Data to examine

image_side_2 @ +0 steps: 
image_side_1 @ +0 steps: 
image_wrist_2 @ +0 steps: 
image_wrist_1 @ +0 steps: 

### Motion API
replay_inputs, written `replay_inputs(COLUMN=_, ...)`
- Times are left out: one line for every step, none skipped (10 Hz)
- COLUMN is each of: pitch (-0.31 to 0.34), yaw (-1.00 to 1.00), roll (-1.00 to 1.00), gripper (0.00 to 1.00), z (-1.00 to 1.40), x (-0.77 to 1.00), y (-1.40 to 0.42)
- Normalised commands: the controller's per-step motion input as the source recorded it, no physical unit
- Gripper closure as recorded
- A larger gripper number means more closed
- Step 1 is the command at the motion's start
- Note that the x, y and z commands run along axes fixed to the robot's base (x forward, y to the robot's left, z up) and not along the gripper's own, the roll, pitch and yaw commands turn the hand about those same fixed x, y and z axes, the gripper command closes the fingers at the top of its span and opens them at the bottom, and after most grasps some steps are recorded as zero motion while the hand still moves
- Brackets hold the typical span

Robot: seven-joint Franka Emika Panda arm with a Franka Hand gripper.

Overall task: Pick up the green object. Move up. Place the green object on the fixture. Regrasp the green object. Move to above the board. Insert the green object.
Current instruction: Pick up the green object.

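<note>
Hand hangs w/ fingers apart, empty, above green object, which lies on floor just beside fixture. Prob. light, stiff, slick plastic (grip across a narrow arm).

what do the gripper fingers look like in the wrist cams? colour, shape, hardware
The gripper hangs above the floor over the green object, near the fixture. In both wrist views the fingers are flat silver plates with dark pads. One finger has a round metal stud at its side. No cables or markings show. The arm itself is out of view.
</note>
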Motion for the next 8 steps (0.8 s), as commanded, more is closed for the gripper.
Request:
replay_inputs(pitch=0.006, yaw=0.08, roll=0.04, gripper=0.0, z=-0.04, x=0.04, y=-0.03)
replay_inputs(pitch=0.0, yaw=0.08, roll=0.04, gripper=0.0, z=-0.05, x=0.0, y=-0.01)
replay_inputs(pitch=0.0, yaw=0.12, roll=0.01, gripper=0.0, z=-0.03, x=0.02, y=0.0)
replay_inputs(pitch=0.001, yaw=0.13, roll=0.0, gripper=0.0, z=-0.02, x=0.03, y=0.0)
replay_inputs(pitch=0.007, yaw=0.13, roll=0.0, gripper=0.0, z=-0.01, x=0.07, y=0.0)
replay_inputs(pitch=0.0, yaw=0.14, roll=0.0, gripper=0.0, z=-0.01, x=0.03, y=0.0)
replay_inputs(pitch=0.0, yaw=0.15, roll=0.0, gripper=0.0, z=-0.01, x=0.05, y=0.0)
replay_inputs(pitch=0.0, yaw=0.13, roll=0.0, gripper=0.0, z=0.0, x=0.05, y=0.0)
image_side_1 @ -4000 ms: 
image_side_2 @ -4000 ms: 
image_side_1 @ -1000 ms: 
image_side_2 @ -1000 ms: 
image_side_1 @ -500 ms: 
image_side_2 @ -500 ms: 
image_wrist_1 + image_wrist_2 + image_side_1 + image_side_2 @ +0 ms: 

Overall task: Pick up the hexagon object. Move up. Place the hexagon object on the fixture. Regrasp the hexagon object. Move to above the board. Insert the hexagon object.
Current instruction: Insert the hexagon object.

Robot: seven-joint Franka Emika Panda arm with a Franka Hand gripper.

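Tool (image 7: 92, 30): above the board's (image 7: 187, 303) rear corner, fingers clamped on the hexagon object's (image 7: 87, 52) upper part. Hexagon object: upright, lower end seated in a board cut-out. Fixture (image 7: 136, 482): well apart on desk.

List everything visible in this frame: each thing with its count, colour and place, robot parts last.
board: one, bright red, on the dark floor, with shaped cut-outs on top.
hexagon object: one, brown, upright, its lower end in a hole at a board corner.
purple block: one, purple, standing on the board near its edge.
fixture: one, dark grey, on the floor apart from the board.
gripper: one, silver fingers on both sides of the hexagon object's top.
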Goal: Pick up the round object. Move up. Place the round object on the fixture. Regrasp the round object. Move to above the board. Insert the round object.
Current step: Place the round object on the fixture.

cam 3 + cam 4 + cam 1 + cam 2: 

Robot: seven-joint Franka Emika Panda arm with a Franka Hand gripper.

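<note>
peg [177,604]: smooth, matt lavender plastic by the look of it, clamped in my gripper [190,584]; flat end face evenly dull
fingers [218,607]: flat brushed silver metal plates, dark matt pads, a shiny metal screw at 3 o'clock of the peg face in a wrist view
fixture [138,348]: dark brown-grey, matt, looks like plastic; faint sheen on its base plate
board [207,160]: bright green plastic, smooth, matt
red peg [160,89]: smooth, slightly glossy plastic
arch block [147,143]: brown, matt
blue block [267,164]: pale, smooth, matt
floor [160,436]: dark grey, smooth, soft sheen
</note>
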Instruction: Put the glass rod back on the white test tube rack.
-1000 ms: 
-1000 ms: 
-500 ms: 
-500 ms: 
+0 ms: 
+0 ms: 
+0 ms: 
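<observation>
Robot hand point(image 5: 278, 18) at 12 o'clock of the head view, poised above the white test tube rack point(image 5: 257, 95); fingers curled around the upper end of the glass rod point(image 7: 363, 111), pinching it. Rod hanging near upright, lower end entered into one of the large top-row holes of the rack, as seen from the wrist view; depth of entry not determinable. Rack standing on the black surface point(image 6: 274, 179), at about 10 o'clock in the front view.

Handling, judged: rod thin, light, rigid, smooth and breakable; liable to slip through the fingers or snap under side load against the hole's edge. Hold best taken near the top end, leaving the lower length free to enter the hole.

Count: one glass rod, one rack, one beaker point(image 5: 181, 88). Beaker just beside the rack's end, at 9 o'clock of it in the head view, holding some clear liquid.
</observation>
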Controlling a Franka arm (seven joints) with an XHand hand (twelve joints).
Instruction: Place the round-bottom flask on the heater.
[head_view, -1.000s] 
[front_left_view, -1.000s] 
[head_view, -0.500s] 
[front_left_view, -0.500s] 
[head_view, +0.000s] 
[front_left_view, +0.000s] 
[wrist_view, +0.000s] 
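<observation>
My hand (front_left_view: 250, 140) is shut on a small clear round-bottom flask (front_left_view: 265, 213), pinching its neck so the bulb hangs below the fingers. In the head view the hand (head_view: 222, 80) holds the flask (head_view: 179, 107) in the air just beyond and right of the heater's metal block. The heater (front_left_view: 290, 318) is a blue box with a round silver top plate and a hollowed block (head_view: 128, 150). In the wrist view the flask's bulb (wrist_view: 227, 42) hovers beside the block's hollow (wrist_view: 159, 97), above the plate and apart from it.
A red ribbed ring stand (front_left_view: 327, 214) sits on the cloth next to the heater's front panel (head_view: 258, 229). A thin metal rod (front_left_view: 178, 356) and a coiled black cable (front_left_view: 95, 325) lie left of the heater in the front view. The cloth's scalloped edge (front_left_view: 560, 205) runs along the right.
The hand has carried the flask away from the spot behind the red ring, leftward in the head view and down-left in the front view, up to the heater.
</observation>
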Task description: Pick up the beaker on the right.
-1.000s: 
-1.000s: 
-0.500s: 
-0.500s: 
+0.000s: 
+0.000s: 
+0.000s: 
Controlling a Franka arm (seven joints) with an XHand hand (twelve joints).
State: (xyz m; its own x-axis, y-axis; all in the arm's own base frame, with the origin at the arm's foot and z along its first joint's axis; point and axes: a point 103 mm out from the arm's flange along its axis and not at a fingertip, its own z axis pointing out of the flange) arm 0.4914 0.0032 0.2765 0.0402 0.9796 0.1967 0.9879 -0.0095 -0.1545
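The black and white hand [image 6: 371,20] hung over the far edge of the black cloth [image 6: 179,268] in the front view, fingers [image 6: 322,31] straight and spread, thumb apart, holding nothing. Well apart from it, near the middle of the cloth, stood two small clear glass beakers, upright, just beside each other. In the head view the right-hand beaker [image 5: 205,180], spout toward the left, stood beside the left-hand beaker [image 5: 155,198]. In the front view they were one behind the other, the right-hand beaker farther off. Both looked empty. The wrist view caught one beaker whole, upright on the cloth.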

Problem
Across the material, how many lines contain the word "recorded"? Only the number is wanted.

Solution
3